SPORTING LIFE

Rohit at the Australian Open: Defending champ crashes out, becomes a Djokovictim

Serb not at his best but lifted under pressure to end Wawrinka's hopes

World No. 1 Novak Djokovic returning against Stan Wawrinka during his 7-6, 3-6, 6-4, 4-6, 6-0 victory in yesterday's Australian Open semi-final. He will meet Andy Murray in tomorrow's final.
World No. 1 Novak Djokovic returning against Stan Wawrinka during his 7-6, 3-6, 6-4, 4-6, 6-0 victory in yesterday's Australian Open semi-final. He will meet Andy Murray in tomorrow's final. PHOTO: REUTERS

AUSTRALIAN OPEN

Novak Djokovic was tense not terrific, erratic not exact, not dominating but being dictated to, indecisive not imperious. He was not his glittering self in his semi-final last night and yet he shone when the pressure heightened. Sometimes a champion must be less than great and yet find victory for us to appreciate how great he is.

Tomorrow he chases his fifth Australian Open title against Andy Murray and an intriguing contest beckons: Best player on the planet against best player of this tournament.

Art is only one of sports' beautiful components, valour is another. Fatigue - but not frailty - followed Djokovic. He physically resembles a lightweight boxer and mentally always finds another wind. Stan Wawrinka may have been defending his title, but Djokovic was defending his reputation as No. 1 in the world.

The Serb won 7-6 (7-1), 3-6, 6-4, 4-6, 6-0, hugged his rival, beat his heart, inhaled oxygen, exhaled relief. "I was ready for battle," he said. But then he always is.

Before the match commenced, as the players awaited the toss, Wawrinka did calisthenics at the net. Playing Djokovic, after all, is a guaranteed weight-loss programme. These two men anyway could turn a game of ludo into an epic: Each of their last three Grand Slam meetings has stretched to five sets.

Last night was no different, but unlike their five-hour two- minute marathon from 2013, this was a three-hour, 30-minute stroll. Yet the occasion was draining and as the Serb said: "We pushed each other to the limit."

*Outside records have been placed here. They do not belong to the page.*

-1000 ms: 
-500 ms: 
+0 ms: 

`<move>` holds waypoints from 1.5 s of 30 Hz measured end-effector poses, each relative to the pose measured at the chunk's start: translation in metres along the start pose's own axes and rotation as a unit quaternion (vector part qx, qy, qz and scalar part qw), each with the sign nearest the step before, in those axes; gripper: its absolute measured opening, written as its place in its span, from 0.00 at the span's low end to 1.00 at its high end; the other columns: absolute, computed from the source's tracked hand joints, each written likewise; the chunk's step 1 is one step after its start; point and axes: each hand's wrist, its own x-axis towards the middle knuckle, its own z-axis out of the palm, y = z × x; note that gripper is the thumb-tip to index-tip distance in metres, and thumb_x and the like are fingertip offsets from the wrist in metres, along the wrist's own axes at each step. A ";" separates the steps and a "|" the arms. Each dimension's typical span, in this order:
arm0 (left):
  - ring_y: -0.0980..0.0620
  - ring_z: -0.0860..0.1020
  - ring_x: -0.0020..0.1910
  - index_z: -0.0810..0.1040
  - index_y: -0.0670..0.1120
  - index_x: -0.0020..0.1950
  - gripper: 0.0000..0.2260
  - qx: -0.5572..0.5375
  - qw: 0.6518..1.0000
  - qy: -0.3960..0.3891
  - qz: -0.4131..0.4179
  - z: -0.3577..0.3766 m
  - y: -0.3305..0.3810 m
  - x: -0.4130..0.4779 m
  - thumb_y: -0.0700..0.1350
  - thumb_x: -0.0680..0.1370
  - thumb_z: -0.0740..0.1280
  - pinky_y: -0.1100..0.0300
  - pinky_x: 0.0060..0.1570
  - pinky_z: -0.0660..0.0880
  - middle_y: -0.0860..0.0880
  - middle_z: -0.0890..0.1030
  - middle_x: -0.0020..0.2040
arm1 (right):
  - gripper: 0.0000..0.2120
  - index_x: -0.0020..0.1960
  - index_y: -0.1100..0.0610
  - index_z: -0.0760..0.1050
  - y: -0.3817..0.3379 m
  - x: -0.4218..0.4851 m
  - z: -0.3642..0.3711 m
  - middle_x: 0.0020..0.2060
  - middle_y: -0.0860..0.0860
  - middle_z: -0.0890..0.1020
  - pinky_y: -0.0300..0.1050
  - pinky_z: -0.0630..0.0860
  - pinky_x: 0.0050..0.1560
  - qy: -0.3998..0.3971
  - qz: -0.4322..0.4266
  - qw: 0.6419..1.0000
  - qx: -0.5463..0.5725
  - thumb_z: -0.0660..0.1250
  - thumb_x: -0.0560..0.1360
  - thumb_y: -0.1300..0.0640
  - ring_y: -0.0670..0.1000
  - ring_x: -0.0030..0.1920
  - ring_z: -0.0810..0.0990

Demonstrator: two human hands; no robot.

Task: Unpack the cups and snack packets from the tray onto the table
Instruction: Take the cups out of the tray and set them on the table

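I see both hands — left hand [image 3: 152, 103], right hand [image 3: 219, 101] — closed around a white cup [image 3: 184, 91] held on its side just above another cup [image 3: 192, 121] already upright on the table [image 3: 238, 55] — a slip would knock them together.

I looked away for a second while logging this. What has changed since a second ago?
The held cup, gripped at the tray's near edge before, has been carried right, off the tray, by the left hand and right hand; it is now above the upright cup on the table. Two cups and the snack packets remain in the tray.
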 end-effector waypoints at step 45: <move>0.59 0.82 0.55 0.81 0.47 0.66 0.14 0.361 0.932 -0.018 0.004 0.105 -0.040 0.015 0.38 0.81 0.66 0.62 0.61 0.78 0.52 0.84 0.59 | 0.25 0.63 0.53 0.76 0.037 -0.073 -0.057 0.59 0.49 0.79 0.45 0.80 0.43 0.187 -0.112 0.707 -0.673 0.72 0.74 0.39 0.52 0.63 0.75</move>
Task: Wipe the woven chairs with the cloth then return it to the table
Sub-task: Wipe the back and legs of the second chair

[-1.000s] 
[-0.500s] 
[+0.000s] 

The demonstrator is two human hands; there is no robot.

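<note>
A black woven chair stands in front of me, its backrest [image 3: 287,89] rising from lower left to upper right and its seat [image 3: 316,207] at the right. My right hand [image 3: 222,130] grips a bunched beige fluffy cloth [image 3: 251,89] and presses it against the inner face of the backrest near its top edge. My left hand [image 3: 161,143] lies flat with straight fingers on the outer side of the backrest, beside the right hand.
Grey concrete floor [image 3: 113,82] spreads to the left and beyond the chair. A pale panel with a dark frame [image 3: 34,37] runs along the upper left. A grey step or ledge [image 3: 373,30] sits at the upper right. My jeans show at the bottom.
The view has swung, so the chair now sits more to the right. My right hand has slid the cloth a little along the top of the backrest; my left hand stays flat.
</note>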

As matches often can, this one started with subdued intensity. As if in a contest with no prescribed time limit, competitive muscles first had to be stretched, pace gauged, court adjusted to.

The first five games took merely 11 minutes, then abruptly breaks were exchanged, the Serb cruised through the tie-breaker, but the match had no heat. They were not so much winning points as finding ways to lose them. As Wawrinka ruefully admitted later: "Not the best (match) for sure."

Small tastes of their talent appeared in the second set as Wawrinka hit a backhand pass that was a flaming yellow arrow down the line. The Swiss was turning into a blunt instrument, the Serb an imprecise instrument. He deals in centimetres but was missing by too many inches. By the end, Djokovic had 49 unforced errors, but Wawrinka had 69.

Wawrinka broke to 4-2, took the second set, and unlike Murray-Berdych this was not a high-class affair nor a particularly high-strung one. He shanked a backhand, which is a headline in itself. He lightly banged a sponsor sign, Djokovic bounced a racket. The Swiss gave a thumbs-up to a Djokovic lob, the Serb applauded a hissing forehand pass by Wawrinka. Men relentless yet respectful. Perhaps too much so, for they graciously kept letting each other back into the match.

Briefly in the third set, they found their better selves. As it is with champions, when one man, the Swiss, rose, it only provoked the other, the Serb, to respond. Rallies broke out, the court was explored, athleticism tested, yet no man could hold onto momentum or their serve. The Serb broke, the Swiss evened it, only to be broken at 4-5 to hand Djokovic the set.

When Djokovic broke to 2-0 in the fourth, the match belonged to him but he conceded "I made my life very complicated". He moved oddly, like a man with a drained battery, was broken back, then had Wawrinka down 0-40 and let him off. It was as if a champion was too tired to remember how to close.

A bizarre match appropriately found a curious conclusion. Wawrinka had taken the fourth set, yet, "mentally done", he folded in the fifth 0-6; Djokovic seemed uninspired only to emerge animated. He ran down the Swiss and then finally ran him over.

Djokovic has a single day to recover, Murray will have had two. But the Serb has the resilience of a mountaineer, always convincing himself to take one more step.

In 2012, on this very court, he took five sets and four hours and 50 minutes to defeat Murray in the semis and then out-ran Rafael Nadal over five sets across five hours and 53 minutes. If he can outlast the Scot over another five sets tomorrow, the producers of Ironman should consider him for casting.